§ Assigned task
Word for word, restate each entry in the listing below.

§ Material provided

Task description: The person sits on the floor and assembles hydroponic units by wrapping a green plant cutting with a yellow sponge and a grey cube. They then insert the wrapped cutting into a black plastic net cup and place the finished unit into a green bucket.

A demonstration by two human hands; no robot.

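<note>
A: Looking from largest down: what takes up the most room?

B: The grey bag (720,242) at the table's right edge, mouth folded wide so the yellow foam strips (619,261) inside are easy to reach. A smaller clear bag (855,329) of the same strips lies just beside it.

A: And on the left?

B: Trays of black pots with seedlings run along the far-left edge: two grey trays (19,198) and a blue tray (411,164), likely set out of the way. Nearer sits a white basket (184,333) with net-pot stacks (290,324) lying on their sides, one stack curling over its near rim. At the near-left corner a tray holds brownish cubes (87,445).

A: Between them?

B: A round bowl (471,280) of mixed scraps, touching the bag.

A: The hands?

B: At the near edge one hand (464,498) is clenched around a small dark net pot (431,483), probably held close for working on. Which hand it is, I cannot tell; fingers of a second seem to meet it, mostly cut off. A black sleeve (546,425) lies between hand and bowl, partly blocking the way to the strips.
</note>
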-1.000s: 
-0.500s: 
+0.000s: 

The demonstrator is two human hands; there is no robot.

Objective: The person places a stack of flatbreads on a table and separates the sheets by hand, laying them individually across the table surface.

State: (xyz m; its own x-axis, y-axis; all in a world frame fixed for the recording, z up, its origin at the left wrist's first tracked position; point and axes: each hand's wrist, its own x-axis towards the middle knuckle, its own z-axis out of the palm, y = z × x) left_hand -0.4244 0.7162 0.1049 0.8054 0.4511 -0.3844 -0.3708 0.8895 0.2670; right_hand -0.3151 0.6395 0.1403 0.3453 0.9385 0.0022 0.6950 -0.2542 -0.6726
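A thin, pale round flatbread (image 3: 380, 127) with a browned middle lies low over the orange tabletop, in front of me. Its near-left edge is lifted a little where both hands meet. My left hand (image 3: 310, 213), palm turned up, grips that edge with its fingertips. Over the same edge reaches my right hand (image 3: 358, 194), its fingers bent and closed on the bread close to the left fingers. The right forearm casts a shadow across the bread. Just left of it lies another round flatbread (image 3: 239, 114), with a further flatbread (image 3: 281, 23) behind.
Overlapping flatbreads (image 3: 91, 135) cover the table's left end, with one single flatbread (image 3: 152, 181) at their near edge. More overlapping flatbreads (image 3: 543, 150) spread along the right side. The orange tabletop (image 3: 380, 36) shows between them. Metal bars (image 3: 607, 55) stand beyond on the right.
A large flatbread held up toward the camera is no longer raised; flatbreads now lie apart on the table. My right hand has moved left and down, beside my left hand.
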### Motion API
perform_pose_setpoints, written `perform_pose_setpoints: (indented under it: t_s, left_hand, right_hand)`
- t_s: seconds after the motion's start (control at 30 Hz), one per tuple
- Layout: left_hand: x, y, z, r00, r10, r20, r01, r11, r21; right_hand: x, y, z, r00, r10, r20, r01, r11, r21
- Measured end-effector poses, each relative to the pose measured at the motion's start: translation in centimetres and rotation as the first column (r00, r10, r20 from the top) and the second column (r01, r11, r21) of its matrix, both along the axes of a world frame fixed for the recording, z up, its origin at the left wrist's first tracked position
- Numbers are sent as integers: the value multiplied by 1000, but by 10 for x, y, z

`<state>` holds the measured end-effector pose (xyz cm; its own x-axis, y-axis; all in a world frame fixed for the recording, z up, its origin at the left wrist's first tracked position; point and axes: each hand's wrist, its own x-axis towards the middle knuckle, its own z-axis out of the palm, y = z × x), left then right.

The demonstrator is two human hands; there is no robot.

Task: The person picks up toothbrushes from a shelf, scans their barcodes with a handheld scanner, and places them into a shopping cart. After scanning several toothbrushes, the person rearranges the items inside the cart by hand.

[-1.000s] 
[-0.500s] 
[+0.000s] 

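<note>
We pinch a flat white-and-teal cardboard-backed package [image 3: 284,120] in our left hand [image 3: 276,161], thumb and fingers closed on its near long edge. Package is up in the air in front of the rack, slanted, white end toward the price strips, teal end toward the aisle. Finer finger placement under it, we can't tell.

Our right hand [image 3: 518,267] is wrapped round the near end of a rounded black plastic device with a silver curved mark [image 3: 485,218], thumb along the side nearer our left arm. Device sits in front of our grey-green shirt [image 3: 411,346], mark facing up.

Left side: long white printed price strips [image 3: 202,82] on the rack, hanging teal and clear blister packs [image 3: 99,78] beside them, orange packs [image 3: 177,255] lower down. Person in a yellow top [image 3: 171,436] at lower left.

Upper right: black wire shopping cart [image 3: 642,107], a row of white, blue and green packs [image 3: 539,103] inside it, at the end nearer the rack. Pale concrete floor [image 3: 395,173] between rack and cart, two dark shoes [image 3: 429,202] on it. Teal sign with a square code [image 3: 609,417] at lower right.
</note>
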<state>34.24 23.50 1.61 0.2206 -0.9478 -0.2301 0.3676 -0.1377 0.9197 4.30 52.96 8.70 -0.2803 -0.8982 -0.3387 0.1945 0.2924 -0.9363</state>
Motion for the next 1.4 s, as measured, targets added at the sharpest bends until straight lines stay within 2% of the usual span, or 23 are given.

§ The answer
Task description: The person sits on the floor and assembles hydroponic units by wrapping a green plant cutting with a yellow sponge and a grey cube. They then insert the wrapped cutting into a black plastic net cup and place the finished unit into a green bucket.

A demonstration by two human hands; no robot.

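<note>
A: Looking from largest down: what takes up the most room?

B: The grey bag (720,242) at the table's right edge, mouth folded wide so the yellow foam strips (619,261) inside are easy to reach. A smaller clear bag (855,329) of the same strips lies just beside it.

A: And on the left?

B: Trays of black pots with seedlings run along the far-left edge: two grey trays (19,198) and a blue tray (411,164), likely set out of the way. Nearer sits a white basket (184,333) with net-pot stacks (290,324) lying on their sides, one stack curling over its near rim. At the near-left corner a tray holds brownish cubes (87,445).

A: Between them?

B: A round bowl (471,280) of mixed scraps, touching the bag.

A: The hands?

B: At the near edge one hand (464,498) is clenched around a small dark net pot (431,483), probably held close for working on. Which hand it is, I cannot tell; fingers of a second seem to meet it, mostly cut off. A black sleeve (546,425) lies between hand and bowl, partly blocking the way to the strips.
</note>
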-1.000s: 
-0.500s: 
+0.000s: 

The demonstrator is two human hands; there is no robot.

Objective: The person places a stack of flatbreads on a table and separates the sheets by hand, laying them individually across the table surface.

State: (xyz m; its own x-axis, y-axis; all in a world frame fixed for the recording, z up, its origin at the left wrist's first tracked position; point and axes: each hand's wrist, its own x-axis towards the middle knuckle, its own z-axis out of the palm, y = z × x) left_hand -0.4244 0.7162 0.1049 0.8054 0.4511 -0.3844 -0.3708 0.8895 0.2670; right_hand -0.3151 0.6395 0.1403 0.3453 0.9385 0.0022 0.6950 -0.2542 -0.6726
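A thin, pale round flatbread (image 3: 380, 127) with a browned middle lies low over the orange tabletop, in front of me. Its near-left edge is lifted a little where both hands meet. My left hand (image 3: 310, 213), palm turned up, grips that edge with its fingertips. Over the same edge reaches my right hand (image 3: 358, 194), its fingers bent and closed on the bread close to the left fingers. The right forearm casts a shadow across the bread. Just left of it lies another round flatbread (image 3: 239, 114), with a further flatbread (image 3: 281, 23) behind.
Overlapping flatbreads (image 3: 91, 135) cover the table's left end, with one single flatbread (image 3: 152, 181) at their near edge. More overlapping flatbreads (image 3: 543, 150) spread along the right side. The orange tabletop (image 3: 380, 36) shows between them. Metal bars (image 3: 607, 55) stand beyond on the right.
A large flatbread held up toward the camera is no longer raised; flatbreads now lie apart on the table. My right hand has moved left and down, beside my left hand.
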### Motion API
perform_pose_setpoints, written `perform_pose_setpoints: (indented under it: t_s, left_hand, right_hand)`
- t_s: seconds after the motion's start (control at 30 Hz), one per tuple
- Layout: left_hand: x, y, z, r00, r10, r20, r01, r11, r21; right_hand: x, y, z, r00, r10, r20, r01, r11, r21
- Measured end-effector poses, each relative to the pose measured at the motion's start: translation in centimetres and rotation as the first column (r00, r10, r20 from the top) and the second column (r01, r11, r21) of its matrix, both along the axes of a world frame fixed for the recording, z up, its origin at the left wrist's first tracked position
- Numbers are sent as integers: the value multiplied by 1000, but by 10 for x, y, z

`<state>` holds the measured end-effector pose (xyz cm; its own x-axis, y-axis; all in a world frame fixed for the recording, z up, its origin at the left wrist's first tracked position; point and axes: each hand's wrist, its own x-axis towards the middle knuckle, its own z-axis out of the palm, y = z × x), left then right.

The demonstrator is two human hands; there is no robot.

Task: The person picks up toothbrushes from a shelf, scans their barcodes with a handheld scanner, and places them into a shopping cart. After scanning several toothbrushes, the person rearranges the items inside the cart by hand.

[-1.000s] 
[-0.500s] 
[+0.000s] 

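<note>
We pinch a flat white-and-teal cardboard-backed package [image 3: 284,120] in our left hand [image 3: 276,161], thumb and fingers closed on its near long edge. Package is up in the air in front of the rack, slanted, white end toward the price strips, teal end toward the aisle. Finer finger placement under it, we can't tell.

Our right hand [image 3: 518,267] is wrapped round the near end of a rounded black plastic device with a silver curved mark [image 3: 485,218], thumb along the side nearer our left arm. Device sits in front of our grey-green shirt [image 3: 411,346], mark facing up.

Left side: long white printed price strips [image 3: 202,82] on the rack, hanging teal and clear blister packs [image 3: 99,78] beside them, orange packs [image 3: 177,255] lower down. Person in a yellow top [image 3: 171,436] at lower left.

Upper right: black wire shopping cart [image 3: 642,107], a row of white, blue and green packs [image 3: 539,103] inside it, at the end nearer the rack. Pale concrete floor [image 3: 395,173] between rack and cart, two dark shoes [image 3: 429,202] on it. Teal sign with a square code [image 3: 609,417] at lower right.
</note>
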<state>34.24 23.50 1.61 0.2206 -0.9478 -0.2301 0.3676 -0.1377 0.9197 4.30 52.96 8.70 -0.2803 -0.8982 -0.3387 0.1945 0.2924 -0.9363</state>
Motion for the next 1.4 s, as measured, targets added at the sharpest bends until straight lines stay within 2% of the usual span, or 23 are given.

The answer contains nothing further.